TALLAHASSEE, Fla. (AP) - Florida is poised to hold its presidential primary on Jan. 31, a move that likely would mean an earlier start to the GOP nominating contests than what the national Republican Party had planned.
House Speaker Dean Cannon on Wednesday said that was the likely date for the Florida primary as the state works to ensure that it votes right behind the four that are the first to traditionally hold presidential primaries or caucuses - Iowa, New Hampshire, Nevada and South Carolina.
The Republican said scheduling the primary for the last day of January would make Florida a major player in deciding the GOP nominee without jumping in front of those four states. He said Florida's hand was forced by other states that have moved up their dates, including Missouri, which has set its primary for Feb. 7.
"It's not a done deal," Cannon said in a telephone interview. He noted that the tentative date could change if states other than the first four try to jump or match Florida.
Iowa, New Hampshire, Nevada and South Carolina have promised to protect their early voting status by moving their contests to earlier in the year if needed.
South Carolina Republican Party chairman Chad Connelly, who has sole authority to set a date, plans to hold a news conference Thursday. He said "it's likely" he will announce a date for South Carolina's primary. Georgia's secretary of state also has scheduled an announcement for Thursday.

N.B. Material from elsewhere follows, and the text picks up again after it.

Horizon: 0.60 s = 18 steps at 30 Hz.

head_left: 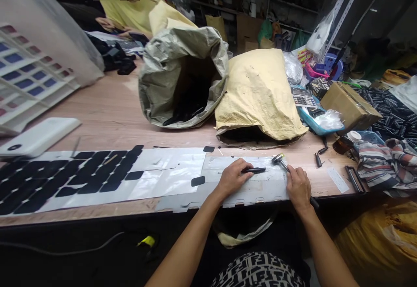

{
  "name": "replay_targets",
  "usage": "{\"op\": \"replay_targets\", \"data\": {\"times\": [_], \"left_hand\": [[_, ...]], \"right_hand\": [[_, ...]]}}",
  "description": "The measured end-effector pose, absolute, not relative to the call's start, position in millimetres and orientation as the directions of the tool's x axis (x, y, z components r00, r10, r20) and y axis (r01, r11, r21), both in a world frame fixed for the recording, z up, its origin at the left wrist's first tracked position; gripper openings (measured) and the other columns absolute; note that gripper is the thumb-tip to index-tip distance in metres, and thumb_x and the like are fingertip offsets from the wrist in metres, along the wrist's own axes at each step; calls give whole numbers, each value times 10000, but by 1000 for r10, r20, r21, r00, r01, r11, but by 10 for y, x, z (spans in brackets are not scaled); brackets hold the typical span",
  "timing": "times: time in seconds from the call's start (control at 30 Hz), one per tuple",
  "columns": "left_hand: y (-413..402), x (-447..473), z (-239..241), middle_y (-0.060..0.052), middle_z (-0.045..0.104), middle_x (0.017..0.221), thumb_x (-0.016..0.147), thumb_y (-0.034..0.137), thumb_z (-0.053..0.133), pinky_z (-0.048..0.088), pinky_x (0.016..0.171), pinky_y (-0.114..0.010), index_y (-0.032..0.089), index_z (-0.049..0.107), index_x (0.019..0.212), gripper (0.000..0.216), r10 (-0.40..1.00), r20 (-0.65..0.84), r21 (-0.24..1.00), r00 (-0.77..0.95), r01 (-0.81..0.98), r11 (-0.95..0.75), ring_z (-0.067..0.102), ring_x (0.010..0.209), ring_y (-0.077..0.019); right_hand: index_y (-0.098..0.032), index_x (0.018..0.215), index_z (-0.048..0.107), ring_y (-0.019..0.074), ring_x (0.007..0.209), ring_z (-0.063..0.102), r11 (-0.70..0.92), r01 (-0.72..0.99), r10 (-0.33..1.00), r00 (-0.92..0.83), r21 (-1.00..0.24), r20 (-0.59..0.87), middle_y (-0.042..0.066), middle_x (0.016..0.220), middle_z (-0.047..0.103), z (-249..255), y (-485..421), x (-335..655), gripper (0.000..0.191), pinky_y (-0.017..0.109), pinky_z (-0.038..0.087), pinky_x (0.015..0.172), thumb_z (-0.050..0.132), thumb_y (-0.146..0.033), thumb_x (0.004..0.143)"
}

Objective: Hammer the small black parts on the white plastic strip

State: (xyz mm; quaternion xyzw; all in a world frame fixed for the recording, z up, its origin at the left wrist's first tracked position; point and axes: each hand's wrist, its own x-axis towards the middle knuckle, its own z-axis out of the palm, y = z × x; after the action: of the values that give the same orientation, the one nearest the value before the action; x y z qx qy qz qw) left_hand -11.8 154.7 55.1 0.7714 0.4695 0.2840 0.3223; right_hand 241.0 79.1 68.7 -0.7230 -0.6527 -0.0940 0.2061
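Observation:
My left hand point(232, 177) rests on a grey metal plate point(257, 188) at the table's front edge, fingers pinched on a slim black rod-shaped piece point(254, 170) lying flat on it. My right hand point(299, 188) is closed round the handle of a small hammer point(280, 160), whose metal head lies on the plate just right of the black piece. To the left lies a white sheet point(163, 174) bearing several black rounded pads point(91, 176) in rows.
An open grey sack point(182, 78) with black parts and a yellow sack point(260, 91) stand behind the plate. A calculator point(302, 97), cardboard box point(350, 104), plaid cloth point(387, 161) sit at right. A white device point(39, 135) lies left. Another person in yellow point(130, 8) sits far back.

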Motion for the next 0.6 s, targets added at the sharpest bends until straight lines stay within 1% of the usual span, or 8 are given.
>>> {"op": "replay_targets", "data": {"times": [0.07,0.13,0.17,0.23,0.3,0.37,0.6], "left_hand": [[1559,-99,532,1,616,901,858,294,613,429,749,-277,232,689,993,167,911,134,769,390,538,-344,579,823,-157],[1582,-84,548,6,614,892,850,298,624,430,749,-277,238,696,997,174,916,121,772,382,545,-329,580,820,-155],[1590,-81,562,6,613,893,847,297,630,431,752,-277,241,698,1002,179,917,116,772,382,547,-325,581,826,-156],[1594,-80,587,5,610,893,842,291,640,433,763,-277,241,702,1002,179,916,113,771,384,548,-324,584,847,-159],[1588,-81,602,3,606,893,844,288,642,431,768,-275,241,707,991,168,917,115,770,382,549,-325,586,869,-162],[1580,-81,603,5,604,899,852,289,636,428,771,-274,247,711,986,160,919,114,770,379,551,-322,587,876,-160],[1584,-74,594,9,605,913,863,290,624,430,789,-270,253,709,1013,177,918,118,772,380,546,-326,583,876,-149]], "right_hand": [[-198,1225,651,204,891,563,-28,938,906,170,-345,388,72,927,621,751,752,2380,344,323,469,774,430,-249,966],[-190,1247,636,197,936,604,31,855,918,181,-518,353,81,994,644,832,689,2306,356,329,503,828,426,-288,978],[-191,1254,631,192,967,619,67,809,930,162,-585,330,85,1040,652,875,653,2256,357,332,512,864,427,-301,982],[-198,1247,635,195,1055,624,129,738,948,103,-662,300,92,1121,660,956,583,2145,349,345,511,937,434,-310,985],[-202,1245,637,199,1090,621,166,705,954,62,-689,293,94,1139,665,1019,530,2044,344,354,510,962,442,-310,984],[-204,1256,633,196,1069,628,180,696,956,42,-695,291,92,1114,670,1058,501,1971,345,352,519,947,447,-307,983],[-212,1242,646,186,985,643,204,715,953,9,-669,301,82,1054,677,1008,539,1920,339,337,539,891,451,-295,978]]}}
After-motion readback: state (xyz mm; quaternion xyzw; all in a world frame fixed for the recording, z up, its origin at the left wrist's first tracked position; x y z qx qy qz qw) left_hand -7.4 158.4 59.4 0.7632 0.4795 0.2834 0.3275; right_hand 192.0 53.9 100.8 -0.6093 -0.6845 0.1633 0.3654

"We're going to be the first in the South primary," Connelly said.
Cannon said he has been consulting with Republican Party officials and the offices of Florida Senate President Mike Haridopolos, R-Merritt Island, and Republican Gov. Rick Scott.
Haridopolos believes a Jan. 31 primary would accomplish the goal of giving Florida a pivotal role in the selection of the next Republican presidential nominee, said his spokeswoman, Lyndsey Cruley.
Scott spokeswoman Karen Smith declined comment.
A special committee will meet Friday to formally select Florida's date. The eight voting members were selected by the two legislative leaders and Scott.
The panel consists of six current or former lawmakers, Republican ex-Gov. Bob Martinez and Scott's deputy chief of staff, Jenn Ungru. Secretary of State Kurt Browning is a ninth, nonvoting member and chairman.
The panel last week put off a decision so it could see what happens in other states, particularly South Carolina, usually the last of the four traditional states.
South Carolina's Connelly says he doesn't want to share a date with any other state, particularly one that breaks party rules.
A date earlier than March 6 for all but the four early states would violate Republican Party rules that allow only those traditional early voting states to go before then. Other states that break the rule could lose half of their delegates to the party's national convention.
"My job is to protect the voters of Florida and worry about the Republican National Committee rules second," Cannon said.
He said that still might leave Florida with about as many or more delegates than the first four states combined.
The Democratic Party has a similar rule. To avoid violating it, Florida Democrats probably will not hold a primary because President Barack Obama is seeking re-election. The party might select its convention delegates at a caucus later on.